**What to produce**
The data below should be restated word for word, pictures omitted.
++++++++
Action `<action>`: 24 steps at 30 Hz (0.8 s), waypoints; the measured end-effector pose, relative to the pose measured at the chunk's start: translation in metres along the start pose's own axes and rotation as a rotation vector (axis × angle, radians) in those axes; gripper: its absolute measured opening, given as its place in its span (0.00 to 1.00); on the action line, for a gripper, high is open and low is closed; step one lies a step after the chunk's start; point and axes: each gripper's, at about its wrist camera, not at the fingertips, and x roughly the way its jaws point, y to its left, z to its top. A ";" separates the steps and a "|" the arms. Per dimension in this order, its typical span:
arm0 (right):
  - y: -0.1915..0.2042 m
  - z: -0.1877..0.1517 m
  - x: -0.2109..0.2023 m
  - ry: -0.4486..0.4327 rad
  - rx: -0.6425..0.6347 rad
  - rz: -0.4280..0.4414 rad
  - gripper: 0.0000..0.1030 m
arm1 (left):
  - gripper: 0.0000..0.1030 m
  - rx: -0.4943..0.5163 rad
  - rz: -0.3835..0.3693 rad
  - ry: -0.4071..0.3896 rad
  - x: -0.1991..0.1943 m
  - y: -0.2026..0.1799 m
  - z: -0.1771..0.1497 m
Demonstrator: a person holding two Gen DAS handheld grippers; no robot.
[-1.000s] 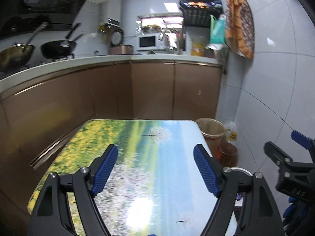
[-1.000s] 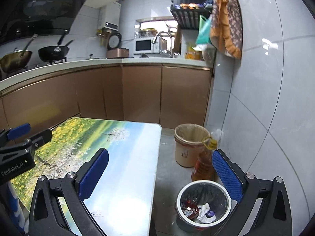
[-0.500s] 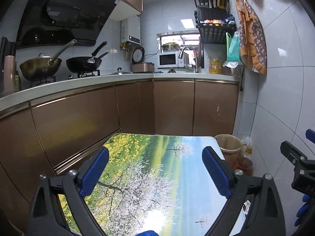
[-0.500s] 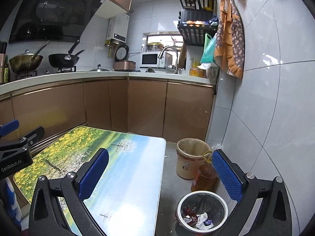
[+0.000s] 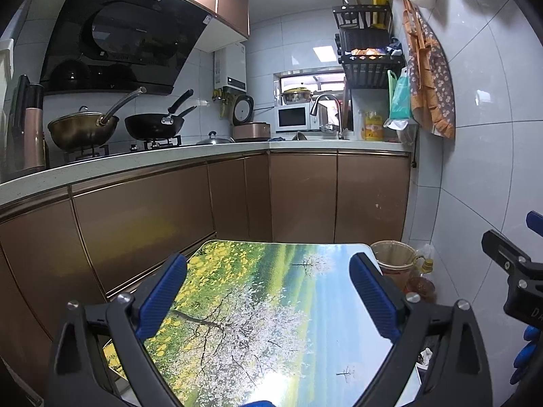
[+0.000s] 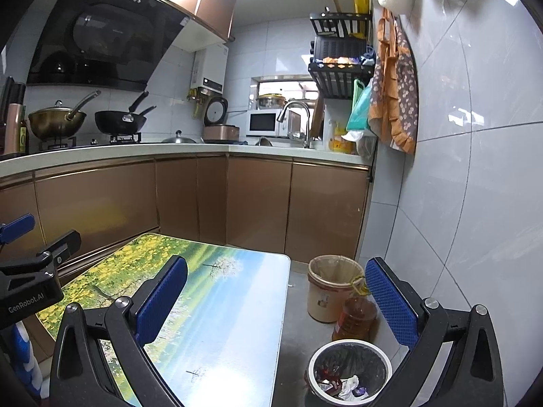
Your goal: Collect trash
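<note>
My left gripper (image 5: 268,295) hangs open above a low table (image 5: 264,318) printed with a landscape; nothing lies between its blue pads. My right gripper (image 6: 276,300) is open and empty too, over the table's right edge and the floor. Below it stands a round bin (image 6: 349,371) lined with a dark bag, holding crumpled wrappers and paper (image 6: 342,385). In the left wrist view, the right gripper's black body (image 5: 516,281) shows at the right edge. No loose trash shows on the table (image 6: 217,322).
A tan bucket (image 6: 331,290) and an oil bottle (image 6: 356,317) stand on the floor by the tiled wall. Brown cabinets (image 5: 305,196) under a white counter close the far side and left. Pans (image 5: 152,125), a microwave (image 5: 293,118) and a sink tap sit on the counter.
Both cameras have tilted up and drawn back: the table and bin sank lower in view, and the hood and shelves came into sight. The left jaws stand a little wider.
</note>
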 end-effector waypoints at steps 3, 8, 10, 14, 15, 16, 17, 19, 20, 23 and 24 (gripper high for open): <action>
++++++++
**Answer box**
Action `<action>`: 24 steps at 30 Hz (0.8 s), waypoints; the measured end-effector pose, relative to the pose measured at the chunk's start: translation in metres along the start pose's own axes and rotation as a rotation vector (axis × angle, radians) in those axes; gripper: its absolute measured opening, given as its place in its span (0.00 to 1.00); on the action line, for a gripper, high is open and low is closed; step one lies a step after the chunk's start; point and axes: each gripper's, at about its wrist camera, not at the fingertips, and x roughly the way its jaws point, y to its left, z to its top. A ";" separates the steps and a "|" the arms. Per dimension in this order, its typical span:
arm0 (right):
  - y: -0.1915..0.2042 m
  - z: -0.1877..0.1517 m
  - x: -0.2109..0.2023 m
  - ry: -0.4486..0.4327 rad
  - rx: -0.6425..0.6347 rad
  - rz: -0.4280..0.4414 rad
  - gripper: 0.0000..0.1030 m
arm1 (left):
  - gripper: 0.0000..0.1030 m
  - rx: -0.4943..0.5163 rad
  - rz: -0.3835..0.3693 rad
  - ry: -0.4071..0.3896 rad
  - x: -0.1991..0.1943 m
  - y: -0.2026..0.1799 m
  - z: -0.1771..0.1497 m
Demonstrator: a person holding two Gen DAS handheld grippers; no robot.
[-1.000s] 
[-1.000s] 
[-0.500s] 
[-0.500s] 
[+0.000s] 
[+0.000s] 
Your goal: Collect trash
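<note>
My left gripper (image 5: 268,295) hangs open above a low table (image 5: 264,318) printed with a landscape; nothing lies between its blue pads. My right gripper (image 6: 276,300) is open and empty too, over the table's right edge and the floor. Below it stands a round bin (image 6: 349,371) lined with a dark bag, holding crumpled wrappers and paper (image 6: 342,385). In the left wrist view, the right gripper's black body (image 5: 516,281) shows at the right edge. No loose trash shows on the table (image 6: 217,322).
A tan bucket (image 6: 331,290) and an oil bottle (image 6: 356,317) stand on the floor by the tiled wall. Brown cabinets (image 5: 305,196) under a white counter close the far side and left. Pans (image 5: 152,125), a microwave (image 5: 293,118) and a sink tap sit on the counter.
Both cameras have tilted up and drawn back: the table and bin sank lower in view, and the hood and shelves came into sight. The left jaws stand a little wider.
</note>
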 end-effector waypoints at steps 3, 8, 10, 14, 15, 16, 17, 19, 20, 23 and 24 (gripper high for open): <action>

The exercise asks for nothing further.